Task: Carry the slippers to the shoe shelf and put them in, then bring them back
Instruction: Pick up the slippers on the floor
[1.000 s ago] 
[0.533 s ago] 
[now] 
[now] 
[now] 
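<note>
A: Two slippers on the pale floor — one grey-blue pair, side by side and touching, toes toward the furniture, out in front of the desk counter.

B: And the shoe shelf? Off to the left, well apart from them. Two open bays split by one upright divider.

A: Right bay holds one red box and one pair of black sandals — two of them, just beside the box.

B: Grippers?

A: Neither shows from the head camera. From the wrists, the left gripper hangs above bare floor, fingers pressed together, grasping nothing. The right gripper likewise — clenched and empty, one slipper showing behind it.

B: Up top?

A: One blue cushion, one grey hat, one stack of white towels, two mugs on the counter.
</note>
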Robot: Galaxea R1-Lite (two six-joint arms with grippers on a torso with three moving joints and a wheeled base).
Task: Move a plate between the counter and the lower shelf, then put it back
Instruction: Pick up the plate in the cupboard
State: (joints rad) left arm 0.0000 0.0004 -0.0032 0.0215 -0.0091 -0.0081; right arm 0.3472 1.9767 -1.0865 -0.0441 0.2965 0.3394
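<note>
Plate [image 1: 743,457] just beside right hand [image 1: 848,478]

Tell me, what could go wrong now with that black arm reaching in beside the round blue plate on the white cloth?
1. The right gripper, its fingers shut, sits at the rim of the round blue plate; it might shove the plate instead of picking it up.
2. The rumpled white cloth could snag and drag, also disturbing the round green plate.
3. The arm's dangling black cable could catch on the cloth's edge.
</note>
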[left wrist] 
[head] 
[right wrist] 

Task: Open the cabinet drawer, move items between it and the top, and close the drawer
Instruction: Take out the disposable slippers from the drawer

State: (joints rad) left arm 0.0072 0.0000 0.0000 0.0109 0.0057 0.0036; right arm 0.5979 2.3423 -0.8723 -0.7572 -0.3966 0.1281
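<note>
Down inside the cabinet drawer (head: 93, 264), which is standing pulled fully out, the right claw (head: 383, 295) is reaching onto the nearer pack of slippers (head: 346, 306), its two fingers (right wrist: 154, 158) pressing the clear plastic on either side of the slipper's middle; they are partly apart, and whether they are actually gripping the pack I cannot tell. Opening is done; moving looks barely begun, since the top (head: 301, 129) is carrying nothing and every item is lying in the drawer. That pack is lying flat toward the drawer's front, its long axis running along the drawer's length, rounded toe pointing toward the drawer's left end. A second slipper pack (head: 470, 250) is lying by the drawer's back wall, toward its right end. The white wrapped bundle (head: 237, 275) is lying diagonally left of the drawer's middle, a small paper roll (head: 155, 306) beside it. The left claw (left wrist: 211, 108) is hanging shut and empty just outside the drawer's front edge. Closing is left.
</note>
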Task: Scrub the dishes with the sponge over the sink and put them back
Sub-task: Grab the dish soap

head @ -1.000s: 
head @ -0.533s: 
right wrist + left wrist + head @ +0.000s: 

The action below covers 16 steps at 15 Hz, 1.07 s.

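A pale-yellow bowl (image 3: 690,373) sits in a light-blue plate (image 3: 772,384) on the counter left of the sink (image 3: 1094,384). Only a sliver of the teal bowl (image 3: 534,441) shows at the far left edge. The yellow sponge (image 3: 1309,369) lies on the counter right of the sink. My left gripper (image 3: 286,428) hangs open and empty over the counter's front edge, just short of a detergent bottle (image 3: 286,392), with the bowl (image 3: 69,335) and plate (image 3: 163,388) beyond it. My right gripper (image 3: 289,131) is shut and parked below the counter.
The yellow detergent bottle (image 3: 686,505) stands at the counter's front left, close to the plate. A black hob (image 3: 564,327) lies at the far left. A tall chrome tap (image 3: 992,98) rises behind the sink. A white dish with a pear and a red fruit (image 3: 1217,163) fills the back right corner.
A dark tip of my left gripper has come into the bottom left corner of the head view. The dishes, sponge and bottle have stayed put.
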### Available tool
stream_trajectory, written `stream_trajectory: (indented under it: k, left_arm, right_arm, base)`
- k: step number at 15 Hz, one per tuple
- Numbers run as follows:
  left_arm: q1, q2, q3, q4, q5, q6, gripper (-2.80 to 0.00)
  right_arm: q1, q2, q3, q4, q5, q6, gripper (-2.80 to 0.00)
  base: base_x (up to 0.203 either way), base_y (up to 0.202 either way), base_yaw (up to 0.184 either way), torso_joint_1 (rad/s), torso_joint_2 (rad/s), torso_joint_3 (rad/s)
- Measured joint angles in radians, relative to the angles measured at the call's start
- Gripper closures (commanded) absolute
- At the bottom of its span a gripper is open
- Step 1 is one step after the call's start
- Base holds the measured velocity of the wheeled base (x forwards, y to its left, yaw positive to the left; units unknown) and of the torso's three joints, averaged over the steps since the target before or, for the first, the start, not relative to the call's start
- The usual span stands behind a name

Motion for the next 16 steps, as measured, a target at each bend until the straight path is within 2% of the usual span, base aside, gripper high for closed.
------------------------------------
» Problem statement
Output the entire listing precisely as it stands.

» Final answer
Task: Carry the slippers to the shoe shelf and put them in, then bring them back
Instruction: Pick up the slippers on the floor
[1.000 s ago] 
[0.533 s ago] 
[now] 
[now] 
[now] 
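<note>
A: Two slippers on the pale floor — one grey-blue pair, side by side and touching, toes toward the furniture, out in front of the desk counter.

B: And the shoe shelf? Off to the left, well apart from them. Two open bays split by one upright divider.

A: Right bay holds one red box and one pair of black sandals — two of them, just beside the box.

B: Grippers?

A: Neither shows from the head camera. From the wrists, the left gripper hangs above bare floor, fingers pressed together, grasping nothing. The right gripper likewise — clenched and empty, one slipper showing behind it.

B: Up top?

A: One blue cushion, one grey hat, one stack of white towels, two mugs on the counter.
</note>
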Robot: Galaxea R1-Lite (two six-joint arms with grippers on a torso with three moving joints and a wheeled base).
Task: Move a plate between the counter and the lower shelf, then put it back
Instruction: Pick up the plate in the cupboard
State: (joints rad) left arm 0.0000 0.0004 -0.0032 0.0215 -0.0091 -0.0081; right arm 0.3472 1.9767 -1.0865 -0.0441 0.2965 0.3394
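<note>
Plate [image 1: 743,457] just beside right hand [image 1: 848,478]

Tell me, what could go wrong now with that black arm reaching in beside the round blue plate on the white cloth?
1. The right gripper, its fingers shut, sits at the rim of the round blue plate; it might shove the plate instead of picking it up.
2. The rumpled white cloth could snag and drag, also disturbing the round green plate.
3. The arm's dangling black cable could catch on the cloth's edge.
</note>
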[left wrist] 
[head] 
[right wrist] 

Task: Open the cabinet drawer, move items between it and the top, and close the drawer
Instruction: Take out the disposable slippers from the drawer

State: (joints rad) left arm 0.0072 0.0000 0.0000 0.0109 0.0057 0.0036; right arm 0.5979 2.3423 -0.8723 -0.7572 -0.3966 0.1281
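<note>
Down inside the cabinet drawer (head: 93, 264), which is standing pulled fully out, the right claw (head: 383, 295) is reaching onto the nearer pack of slippers (head: 346, 306), its two fingers (right wrist: 154, 158) pressing the clear plastic on either side of the slipper's middle; they are partly apart, and whether they are actually gripping the pack I cannot tell. Opening is done; moving looks barely begun, since the top (head: 301, 129) is carrying nothing and every item is lying in the drawer. That pack is lying flat toward the drawer's front, its long axis running along the drawer's length, rounded toe pointing toward the drawer's left end. A second slipper pack (head: 470, 250) is lying by the drawer's back wall, toward its right end. The white wrapped bundle (head: 237, 275) is lying diagonally left of the drawer's middle, a small paper roll (head: 155, 306) beside it. The left claw (left wrist: 211, 108) is hanging shut and empty just outside the drawer's front edge. Closing is left.
</note>
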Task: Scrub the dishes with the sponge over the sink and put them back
Sub-task: Grab the dish soap

head @ -1.000s: 
head @ -0.533s: 
right wrist + left wrist + head @ +0.000s: 

The action below covers 16 steps at 15 Hz, 1.07 s.

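A pale-yellow bowl (image 3: 690,373) sits in a light-blue plate (image 3: 772,384) on the counter left of the sink (image 3: 1094,384). Only a sliver of the teal bowl (image 3: 534,441) shows at the far left edge. The yellow sponge (image 3: 1309,369) lies on the counter right of the sink. My left gripper (image 3: 286,428) hangs open and empty over the counter's front edge, just short of a detergent bottle (image 3: 286,392), with the bowl (image 3: 69,335) and plate (image 3: 163,388) beyond it. My right gripper (image 3: 289,131) is shut and parked below the counter.
The yellow detergent bottle (image 3: 686,505) stands at the counter's front left, close to the plate. A black hob (image 3: 564,327) lies at the far left. A tall chrome tap (image 3: 992,98) rises behind the sink. A white dish with a pear and a red fruit (image 3: 1217,163) fills the back right corner.
A dark tip of my left gripper has come into the bottom left corner of the head view. The dishes, sponge and bottle have stayed put.
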### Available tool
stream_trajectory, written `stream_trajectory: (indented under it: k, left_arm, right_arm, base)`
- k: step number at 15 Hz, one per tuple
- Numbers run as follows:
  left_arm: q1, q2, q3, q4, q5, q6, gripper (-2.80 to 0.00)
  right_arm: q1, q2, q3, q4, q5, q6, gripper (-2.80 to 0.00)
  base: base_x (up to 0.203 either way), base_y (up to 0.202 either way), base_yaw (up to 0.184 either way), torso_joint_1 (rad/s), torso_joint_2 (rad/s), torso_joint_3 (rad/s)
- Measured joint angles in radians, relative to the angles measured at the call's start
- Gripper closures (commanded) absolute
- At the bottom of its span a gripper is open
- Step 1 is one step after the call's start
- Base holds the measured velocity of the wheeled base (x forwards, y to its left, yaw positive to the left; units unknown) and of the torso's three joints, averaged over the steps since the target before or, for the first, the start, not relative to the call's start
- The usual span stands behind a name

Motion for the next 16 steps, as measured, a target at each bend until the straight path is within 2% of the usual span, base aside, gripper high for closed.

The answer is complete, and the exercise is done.